E mentre l'ex ambasciatore britannico negli Stati Uniti, Peter
Mandelson, è stato convocato per testimoniare davanti al
Congresso, continua a pagare un caro prezzo per le rivelazioni
pubblicate dal Dipartimento di Giustizia Usa l'ex principe
Andrea. Secondo il Sun, invitò in passato a Buckingham Palace
diverse giovani donne, in alcuni casi giunte nel Regno Unito a
bordo del cosiddetto Lolita Express, il jet privato di Epstein.

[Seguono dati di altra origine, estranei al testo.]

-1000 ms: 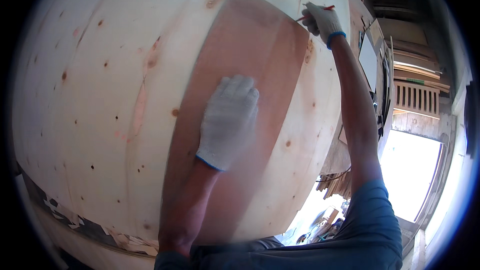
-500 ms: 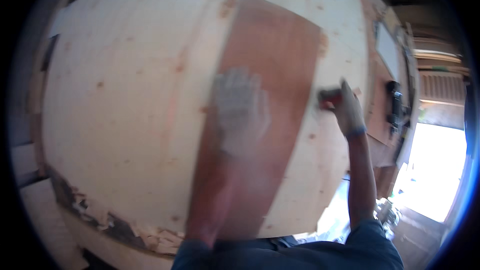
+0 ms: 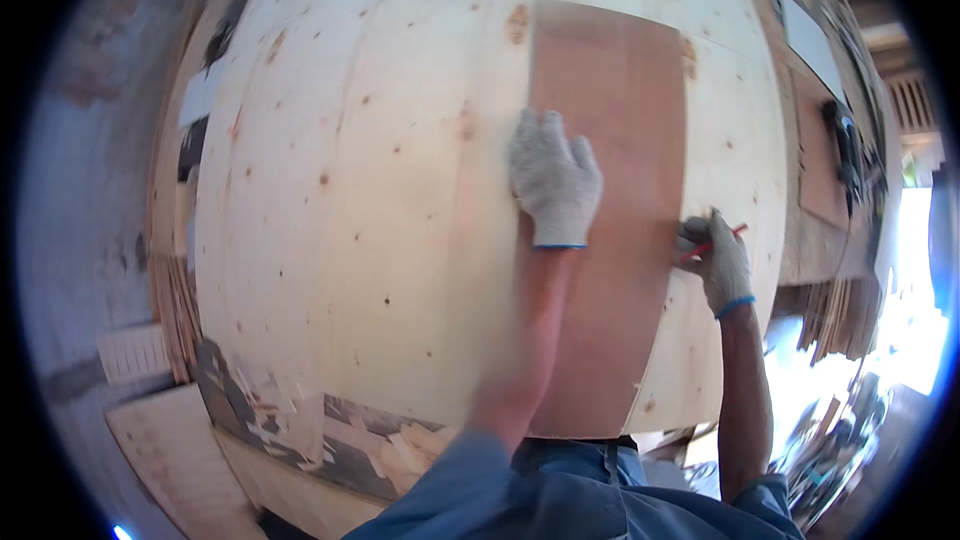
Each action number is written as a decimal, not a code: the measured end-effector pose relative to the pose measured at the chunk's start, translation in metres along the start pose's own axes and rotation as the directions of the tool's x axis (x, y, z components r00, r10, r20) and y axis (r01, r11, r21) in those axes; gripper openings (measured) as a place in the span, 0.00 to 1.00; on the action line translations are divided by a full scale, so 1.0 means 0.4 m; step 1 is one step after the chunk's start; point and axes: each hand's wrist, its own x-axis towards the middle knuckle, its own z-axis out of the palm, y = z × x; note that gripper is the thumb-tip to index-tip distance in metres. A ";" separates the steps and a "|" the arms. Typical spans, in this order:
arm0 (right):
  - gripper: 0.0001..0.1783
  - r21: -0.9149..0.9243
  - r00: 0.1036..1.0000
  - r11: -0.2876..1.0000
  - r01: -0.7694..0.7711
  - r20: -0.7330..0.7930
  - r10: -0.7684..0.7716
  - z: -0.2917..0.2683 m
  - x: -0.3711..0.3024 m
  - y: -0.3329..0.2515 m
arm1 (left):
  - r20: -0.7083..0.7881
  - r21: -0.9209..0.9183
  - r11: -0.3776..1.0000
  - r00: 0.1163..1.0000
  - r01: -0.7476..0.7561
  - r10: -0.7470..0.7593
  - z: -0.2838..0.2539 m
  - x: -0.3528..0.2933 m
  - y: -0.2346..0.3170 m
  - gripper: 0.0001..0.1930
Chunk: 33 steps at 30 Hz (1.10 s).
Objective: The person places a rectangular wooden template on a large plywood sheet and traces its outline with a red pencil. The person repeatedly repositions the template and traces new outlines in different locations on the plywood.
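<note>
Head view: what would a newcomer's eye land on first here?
A reddish-brown board lies lengthwise on a big pale plywood sheet, mid-frame. The gloved left hand presses flat on the board's left edge. The gloved right hand holds a red pencil at its right edge.

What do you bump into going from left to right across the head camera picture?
Pale plywood sheet → left hand in a knit glove → reddish-brown board → right hand holding a red pencil → dark tool on the side bench.
</note>
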 end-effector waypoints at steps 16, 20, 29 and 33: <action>0.23 -0.260 0.948 0.960 0.104 0.317 -0.017 0.412 -0.442 0.298 | 0.357 -0.337 0.938 0.910 -0.085 0.211 -0.216 0.160 -0.172 0.21; 0.18 -0.162 0.904 0.983 0.087 0.427 -0.009 0.452 -0.527 0.435 | 0.510 -0.487 0.871 0.787 -0.071 0.349 -0.311 0.054 -0.161 0.18; 0.12 -0.762 0.631 0.582 0.284 -0.308 -0.712 0.010 -0.439 0.383 | 0.208 0.349 0.928 0.976 -0.130 0.058 -0.716 -0.317 -0.676 0.23; 0.14 -0.864 0.688 0.489 0.120 -0.283 -0.668 -0.024 -0.344 0.348 | 0.058 0.317 0.927 0.971 0.203 -0.232 -0.786 -0.351 -0.857 0.28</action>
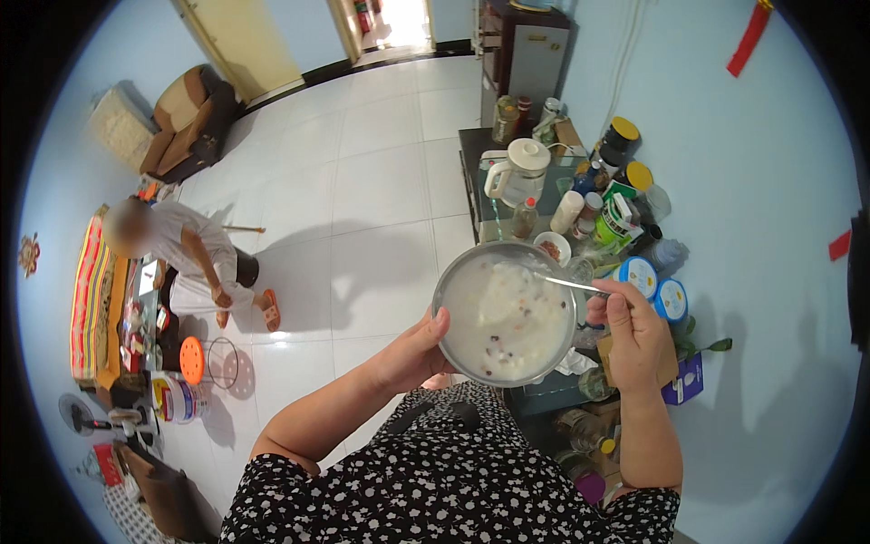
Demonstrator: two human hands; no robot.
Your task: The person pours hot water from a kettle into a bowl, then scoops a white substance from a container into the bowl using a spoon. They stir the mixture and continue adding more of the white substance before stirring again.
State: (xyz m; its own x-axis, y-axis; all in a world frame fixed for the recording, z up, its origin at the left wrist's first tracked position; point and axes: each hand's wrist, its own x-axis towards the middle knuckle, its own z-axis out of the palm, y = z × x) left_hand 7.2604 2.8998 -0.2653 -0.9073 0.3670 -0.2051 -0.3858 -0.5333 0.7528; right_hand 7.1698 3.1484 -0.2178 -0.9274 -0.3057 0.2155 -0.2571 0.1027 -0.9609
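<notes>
A round metal bowl (441,337) is held up in front of me, nearly full of a milky porridge (494,313) dotted with dark and reddish bits. My left hand (412,352) grips the bowl at its left side, thumb over the rim, the other fingers mostly hidden beneath. In my right hand (630,331), a metal spoon (580,286) is pinched by its handle at the bowl's right side. The spoon slants down leftward, its end dipping into the porridge near the far right rim, so its head is covered.
Beyond the bowl, a crowded table holds a white-lidded glass kettle (523,172), bottles, a small white bowl (552,247) and blue-lidded tubs (639,276). At left, a person (186,245) sits near an orange stool (191,361) and a bucket (179,400). An armchair (186,122) stands far left.
</notes>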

Un nuovo particolare che alimenta le richieste perché Andrea
venga ascoltato dalla polizia.    Sale la pressione anche sull'amministrazione Trump. Dopo il
segretario al Tesoro Howard Lutnick, è emerso che anche Mehmet
Oz, nominato dal presidente amministratore dei Centri per i
Servizi Medicare e Medicaid, ha avuto contatti con Epstein,
invitandolo nel 2016 a una festa per San Valentino. In una email
di dicembre dello stesso anno, quindi un mese prima
dell'insediamento di Trump, il pedofilo scrisse inoltre a Bill
Gates invitandolo nella sua isola nei Caraibi dove avrebbe
ospitato "persone della nuova amministrazione". Un dettaglio che
conferma, secondo gli osservatori, i rapporti stretti fra
l'entourage di Trump e l'ex finanziere. Due deputate alleate del
presidente si sono dette scioccate da quanto visto nelle carte
non censurate del Dipartimento di Giustizia. Ci sono - hanno
riferito - persone famose, ricchi, persone di potere, premier,
ex premier, ex presidenti e celebrità. (ANSA).